By Amar Shah
When the mathematical rules for quantum mechanical theory were first created, Niels Böhr and Werner Heisenberg proposed a way to interpret these rules and explain their physical implications: this became known as the Copenhagen interpretation of quantum mechanics. The idea of superposition is instrumental in this: that until the property of a particle is measured, it can be thought of as in two different states at the same time. The most famous illustration of this is Schrödinger’s cat. If you leave a cat in a box, after a period of time you no longer know whether the cat is dead or alive. Thus, the cat is in a superposition of being dead and alive. If you open the box to find a dead cat, then sometime while the cat was in the box it went from alive to dead.
Böhr also created a model for the movement of electrons rotating around an atom’s nucleus like planets rotate around the sun. In the atomic case, there are specific energy levels that electrons can have. This can be thought of as specific orbitals that electrons follow around the nucleus of an atom(represented by integers n = 1, 2, 3, …).
Böhr was one of the first to speculate about the changes in these energy levels. He hypothesized that changes in an electron’s orbit are like changes in the “aliveness” of Schrödinger’s cat. He called this change in an electron’s orbit a quantum jump and predicted that they occur with estimable probabilities, but are random and instantaneous unless you are continuously monitoring them. However, Zlatko Minev’s new experiment observes a quantum jump between different energy levels of an artificial three energy level atom and concludes that it is “continuous, coherent, and deterministic.” Not only is Minev’s team able to predict when the jump is about to occur, but the jump itself is not an instantaneous event as Böhr predicted, but a continuous change in the energy level.

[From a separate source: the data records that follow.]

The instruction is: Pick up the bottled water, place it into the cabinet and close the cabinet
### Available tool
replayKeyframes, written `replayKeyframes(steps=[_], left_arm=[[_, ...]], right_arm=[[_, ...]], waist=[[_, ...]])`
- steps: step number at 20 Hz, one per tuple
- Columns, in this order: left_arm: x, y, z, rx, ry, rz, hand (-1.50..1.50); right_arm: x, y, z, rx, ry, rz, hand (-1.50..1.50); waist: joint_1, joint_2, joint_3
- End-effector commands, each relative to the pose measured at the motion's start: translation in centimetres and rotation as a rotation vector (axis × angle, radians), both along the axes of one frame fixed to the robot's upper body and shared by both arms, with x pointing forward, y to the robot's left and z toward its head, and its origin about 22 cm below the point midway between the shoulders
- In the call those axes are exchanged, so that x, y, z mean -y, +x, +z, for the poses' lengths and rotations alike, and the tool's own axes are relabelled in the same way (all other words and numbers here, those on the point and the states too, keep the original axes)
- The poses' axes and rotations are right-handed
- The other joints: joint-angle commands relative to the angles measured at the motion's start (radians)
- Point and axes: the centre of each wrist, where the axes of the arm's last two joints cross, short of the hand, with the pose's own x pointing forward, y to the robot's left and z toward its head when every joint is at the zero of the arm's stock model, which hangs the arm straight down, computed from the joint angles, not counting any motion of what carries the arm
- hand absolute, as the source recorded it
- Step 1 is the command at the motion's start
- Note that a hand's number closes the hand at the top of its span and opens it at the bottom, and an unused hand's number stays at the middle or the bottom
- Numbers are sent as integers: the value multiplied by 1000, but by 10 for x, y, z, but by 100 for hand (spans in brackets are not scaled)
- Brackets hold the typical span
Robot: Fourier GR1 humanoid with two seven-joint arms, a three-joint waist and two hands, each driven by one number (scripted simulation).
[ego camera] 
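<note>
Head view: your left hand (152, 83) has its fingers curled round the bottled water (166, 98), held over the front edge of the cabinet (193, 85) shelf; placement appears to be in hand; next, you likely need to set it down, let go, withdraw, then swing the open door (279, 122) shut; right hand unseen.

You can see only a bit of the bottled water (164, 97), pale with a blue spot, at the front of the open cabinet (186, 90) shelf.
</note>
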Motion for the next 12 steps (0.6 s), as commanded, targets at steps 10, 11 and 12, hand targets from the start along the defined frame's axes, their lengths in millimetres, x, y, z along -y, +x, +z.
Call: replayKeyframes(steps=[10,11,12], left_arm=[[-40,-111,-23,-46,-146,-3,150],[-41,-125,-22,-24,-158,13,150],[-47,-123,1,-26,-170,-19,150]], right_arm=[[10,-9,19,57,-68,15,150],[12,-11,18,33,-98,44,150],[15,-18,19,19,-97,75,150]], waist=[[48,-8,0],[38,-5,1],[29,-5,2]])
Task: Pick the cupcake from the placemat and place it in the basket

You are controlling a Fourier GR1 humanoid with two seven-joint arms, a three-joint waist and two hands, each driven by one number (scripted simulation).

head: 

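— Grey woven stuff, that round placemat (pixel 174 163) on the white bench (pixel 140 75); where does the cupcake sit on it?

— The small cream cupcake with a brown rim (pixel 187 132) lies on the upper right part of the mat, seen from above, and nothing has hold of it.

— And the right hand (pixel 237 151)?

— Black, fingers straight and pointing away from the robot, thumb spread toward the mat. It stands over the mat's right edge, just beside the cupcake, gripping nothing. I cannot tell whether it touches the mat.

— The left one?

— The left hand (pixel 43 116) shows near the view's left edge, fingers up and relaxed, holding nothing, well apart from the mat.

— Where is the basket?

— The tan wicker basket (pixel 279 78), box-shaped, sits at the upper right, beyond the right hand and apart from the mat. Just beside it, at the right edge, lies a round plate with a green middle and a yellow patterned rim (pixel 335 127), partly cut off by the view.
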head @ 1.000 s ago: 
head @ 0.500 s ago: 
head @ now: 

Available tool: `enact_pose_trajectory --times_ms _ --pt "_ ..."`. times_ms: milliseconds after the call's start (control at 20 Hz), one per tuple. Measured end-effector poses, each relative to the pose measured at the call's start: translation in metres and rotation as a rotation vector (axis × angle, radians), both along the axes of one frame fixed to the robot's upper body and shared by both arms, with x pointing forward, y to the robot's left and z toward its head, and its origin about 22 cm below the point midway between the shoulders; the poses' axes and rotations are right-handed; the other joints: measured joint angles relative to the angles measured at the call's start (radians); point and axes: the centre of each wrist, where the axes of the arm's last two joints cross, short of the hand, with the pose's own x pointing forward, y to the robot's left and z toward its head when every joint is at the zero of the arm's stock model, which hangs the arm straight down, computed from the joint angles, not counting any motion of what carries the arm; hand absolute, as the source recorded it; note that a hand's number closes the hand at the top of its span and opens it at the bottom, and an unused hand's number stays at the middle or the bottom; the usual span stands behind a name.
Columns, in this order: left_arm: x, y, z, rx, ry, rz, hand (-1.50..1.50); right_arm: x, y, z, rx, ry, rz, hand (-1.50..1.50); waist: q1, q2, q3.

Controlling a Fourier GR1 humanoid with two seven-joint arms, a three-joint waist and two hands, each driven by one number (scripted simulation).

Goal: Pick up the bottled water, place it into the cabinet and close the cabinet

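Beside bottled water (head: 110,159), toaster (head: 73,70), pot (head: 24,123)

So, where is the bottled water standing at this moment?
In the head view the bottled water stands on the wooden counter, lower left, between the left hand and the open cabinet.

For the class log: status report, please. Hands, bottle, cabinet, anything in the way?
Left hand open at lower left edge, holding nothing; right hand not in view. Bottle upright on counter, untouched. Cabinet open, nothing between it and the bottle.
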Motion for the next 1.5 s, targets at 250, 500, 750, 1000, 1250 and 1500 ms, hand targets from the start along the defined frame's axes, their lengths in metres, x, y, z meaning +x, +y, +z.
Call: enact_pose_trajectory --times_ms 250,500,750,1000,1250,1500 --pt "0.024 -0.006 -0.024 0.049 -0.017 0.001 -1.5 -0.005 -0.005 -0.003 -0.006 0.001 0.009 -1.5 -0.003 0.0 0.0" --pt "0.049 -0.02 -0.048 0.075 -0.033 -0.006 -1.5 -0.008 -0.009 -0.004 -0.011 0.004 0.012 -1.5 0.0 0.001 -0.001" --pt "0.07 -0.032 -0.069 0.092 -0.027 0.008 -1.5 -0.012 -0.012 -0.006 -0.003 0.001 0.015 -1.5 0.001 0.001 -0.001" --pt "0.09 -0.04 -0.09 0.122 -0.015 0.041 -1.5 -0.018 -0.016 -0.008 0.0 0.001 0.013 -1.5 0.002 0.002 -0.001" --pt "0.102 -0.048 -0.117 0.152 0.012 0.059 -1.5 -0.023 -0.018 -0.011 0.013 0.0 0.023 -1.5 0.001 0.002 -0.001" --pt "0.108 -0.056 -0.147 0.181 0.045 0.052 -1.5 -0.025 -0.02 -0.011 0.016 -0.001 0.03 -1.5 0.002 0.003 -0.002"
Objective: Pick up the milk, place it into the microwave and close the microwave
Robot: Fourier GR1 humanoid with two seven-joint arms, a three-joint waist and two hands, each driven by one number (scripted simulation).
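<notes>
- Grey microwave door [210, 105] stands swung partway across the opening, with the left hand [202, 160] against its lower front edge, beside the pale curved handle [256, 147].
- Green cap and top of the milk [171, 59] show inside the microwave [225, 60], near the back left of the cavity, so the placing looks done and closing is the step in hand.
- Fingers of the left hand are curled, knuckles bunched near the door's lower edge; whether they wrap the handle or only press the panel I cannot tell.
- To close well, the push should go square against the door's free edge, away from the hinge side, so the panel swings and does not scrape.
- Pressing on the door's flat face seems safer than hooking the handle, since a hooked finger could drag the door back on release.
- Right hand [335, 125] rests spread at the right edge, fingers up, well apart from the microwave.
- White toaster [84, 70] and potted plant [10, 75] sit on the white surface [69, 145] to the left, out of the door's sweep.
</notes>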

Minev creates an artificial atom with three energy levels: Ground, Bright, and Dark. These energy levels can be thought of as similar to the energy levels or orbitals of an electron. When electrons jump to the lower energy level, the system emits a photon. Minev exploits this in order to make his measurements for quantum jumps between the Ground and Bright Levels. The excitation (increase in the particle’s energy level) to the Bright level is recorded by a photodetector that measures photons emitted. Each time a photon is detected, it registers as a click, which alerts the experimenter that a quantum jump from Ground to Bright has occurred. If there are not many clicks for a period of time, one can infer through the process of elimination that quantum jumps from Ground to Dark are occurring. While the photodetector generally has a poor collection efficiency and oftentimes misses photons or “clicks,” Minev’s experimental set-up minimizes the error in photodetection.
Researchers run experiments to take note of when such “clicks” may stop. Even though they do not directly measure the change from Ground to Dark, researchers use this to detect an advance warning signal for the quantum jump. Researchers test a different version of the experiment in which they wait for the clicks to stop and subsequently suspend all system drives. Doing so freezes the evolution of the system causing all changes in energy level to stop. From here, they are able to reverse the trajectory of a quantum jump mid-flight. This means that the energy level will return to the Ground state.
These results have large consequences for many fields, namely quantum computing. Quantum computers use artificial atoms, called qubits, that are useful for storing quantum information. Sometimes, there are quantum jumps in the qubits which may cause errors in the calculations of quantum computers. Having an advanced warning of these jumps can help researchers mitigate these errors. Beyond that, these results could cause a large shift in how people think about quantum mechanics. Quantum jumps are not always completely random and spontaneous, but can be predictable and even reversible.